■ **WHAT IS REQUIRED**
Tally up the lines in the material where the word "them" appears, then give the total and nothing else.

■ **DATASET SECTION**
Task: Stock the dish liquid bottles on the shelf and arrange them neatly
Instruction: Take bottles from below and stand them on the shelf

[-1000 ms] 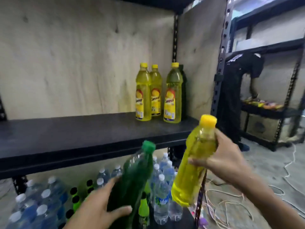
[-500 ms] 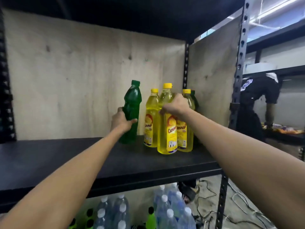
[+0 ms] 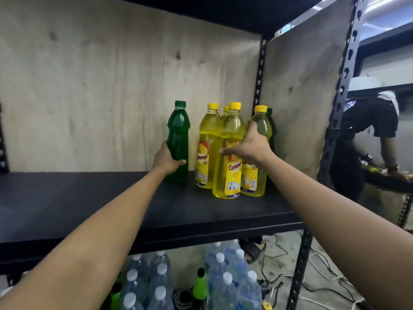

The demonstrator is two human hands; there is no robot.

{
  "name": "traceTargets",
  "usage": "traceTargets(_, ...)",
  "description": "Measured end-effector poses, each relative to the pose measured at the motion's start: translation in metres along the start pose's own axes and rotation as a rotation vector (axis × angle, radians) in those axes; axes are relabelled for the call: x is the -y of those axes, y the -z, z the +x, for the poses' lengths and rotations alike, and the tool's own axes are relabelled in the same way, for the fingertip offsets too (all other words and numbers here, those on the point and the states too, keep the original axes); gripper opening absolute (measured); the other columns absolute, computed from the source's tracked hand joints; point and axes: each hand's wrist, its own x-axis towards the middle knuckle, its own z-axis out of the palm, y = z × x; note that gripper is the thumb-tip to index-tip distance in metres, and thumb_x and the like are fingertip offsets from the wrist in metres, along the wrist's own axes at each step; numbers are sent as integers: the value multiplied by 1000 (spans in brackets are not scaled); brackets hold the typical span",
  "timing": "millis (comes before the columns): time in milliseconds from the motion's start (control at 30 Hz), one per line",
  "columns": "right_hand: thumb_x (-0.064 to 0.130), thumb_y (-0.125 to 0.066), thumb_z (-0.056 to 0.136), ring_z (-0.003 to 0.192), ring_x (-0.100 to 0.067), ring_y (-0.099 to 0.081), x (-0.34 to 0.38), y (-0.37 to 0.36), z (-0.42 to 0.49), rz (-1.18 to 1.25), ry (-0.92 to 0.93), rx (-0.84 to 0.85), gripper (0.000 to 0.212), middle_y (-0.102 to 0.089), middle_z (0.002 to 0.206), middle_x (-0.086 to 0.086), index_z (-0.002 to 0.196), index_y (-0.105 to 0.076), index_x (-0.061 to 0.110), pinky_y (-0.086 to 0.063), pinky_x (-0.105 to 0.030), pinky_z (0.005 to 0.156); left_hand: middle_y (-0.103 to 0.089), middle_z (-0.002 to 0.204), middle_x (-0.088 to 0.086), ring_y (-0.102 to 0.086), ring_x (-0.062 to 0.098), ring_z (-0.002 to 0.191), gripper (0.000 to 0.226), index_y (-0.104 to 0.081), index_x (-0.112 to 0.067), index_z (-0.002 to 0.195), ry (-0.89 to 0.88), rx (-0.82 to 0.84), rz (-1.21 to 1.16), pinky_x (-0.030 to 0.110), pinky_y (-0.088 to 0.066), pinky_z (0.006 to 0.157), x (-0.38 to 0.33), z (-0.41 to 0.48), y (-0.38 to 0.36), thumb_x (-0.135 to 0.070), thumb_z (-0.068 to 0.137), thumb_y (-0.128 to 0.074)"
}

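A dark green dish liquid bottle (image 3: 177,130) stands upright on the black shelf (image 3: 89,198), left of the yellow group. My left hand (image 3: 166,161) is wrapped around its lower half. A yellow bottle with a yellow cap (image 3: 230,175) stands at the front of the group, touching its neighbours. My right hand (image 3: 250,148) grips it from the right, thumb across the label. Behind it stand more yellow bottles, one on the left (image 3: 206,139) and one on the right (image 3: 260,124). Another dark green bottle (image 3: 270,121) is half hidden in the back right corner.
The shelf's left half is bare, backed by plywood. A black upright post (image 3: 344,86) marks the right end. Below are several water bottles (image 3: 223,276) and green-capped bottles (image 3: 200,285). Cables (image 3: 290,276) lie on the floor. A person in black (image 3: 368,135) bends over the neighbouring rack.
A second ago I held both bottles in the air below the shelf; now both stand on it. My right hand has slid down from the yellow bottle's shoulder to its middle.
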Motion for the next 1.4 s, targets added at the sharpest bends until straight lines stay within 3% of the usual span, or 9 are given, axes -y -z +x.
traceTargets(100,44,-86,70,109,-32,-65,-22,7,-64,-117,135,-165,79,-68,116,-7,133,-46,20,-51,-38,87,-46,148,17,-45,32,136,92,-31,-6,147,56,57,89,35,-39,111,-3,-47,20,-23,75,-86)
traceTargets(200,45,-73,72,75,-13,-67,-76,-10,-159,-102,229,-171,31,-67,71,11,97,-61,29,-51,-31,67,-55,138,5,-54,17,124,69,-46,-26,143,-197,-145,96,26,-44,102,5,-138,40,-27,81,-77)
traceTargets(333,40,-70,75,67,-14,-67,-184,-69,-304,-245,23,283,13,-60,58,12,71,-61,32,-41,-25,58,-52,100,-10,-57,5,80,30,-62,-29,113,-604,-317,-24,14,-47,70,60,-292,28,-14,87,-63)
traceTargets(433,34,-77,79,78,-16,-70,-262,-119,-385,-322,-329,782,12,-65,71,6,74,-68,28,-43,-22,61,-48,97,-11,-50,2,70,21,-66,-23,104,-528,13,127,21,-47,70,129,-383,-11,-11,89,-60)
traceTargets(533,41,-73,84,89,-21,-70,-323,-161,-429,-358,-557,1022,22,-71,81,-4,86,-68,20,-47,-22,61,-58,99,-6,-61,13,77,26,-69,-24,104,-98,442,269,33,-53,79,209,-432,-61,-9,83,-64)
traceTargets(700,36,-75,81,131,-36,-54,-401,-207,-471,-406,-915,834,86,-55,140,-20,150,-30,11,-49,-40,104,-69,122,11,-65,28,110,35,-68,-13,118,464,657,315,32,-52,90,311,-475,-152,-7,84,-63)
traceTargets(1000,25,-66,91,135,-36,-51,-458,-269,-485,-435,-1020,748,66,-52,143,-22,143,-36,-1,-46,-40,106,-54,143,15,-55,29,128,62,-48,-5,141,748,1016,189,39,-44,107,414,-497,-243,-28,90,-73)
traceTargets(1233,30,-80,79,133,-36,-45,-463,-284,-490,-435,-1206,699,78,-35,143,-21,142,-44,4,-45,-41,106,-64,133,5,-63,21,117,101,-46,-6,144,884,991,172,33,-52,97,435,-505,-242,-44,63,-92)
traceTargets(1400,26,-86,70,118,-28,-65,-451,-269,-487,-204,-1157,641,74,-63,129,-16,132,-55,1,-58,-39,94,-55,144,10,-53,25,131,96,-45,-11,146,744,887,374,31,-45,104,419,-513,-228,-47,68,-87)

■ **RESPONSE**
2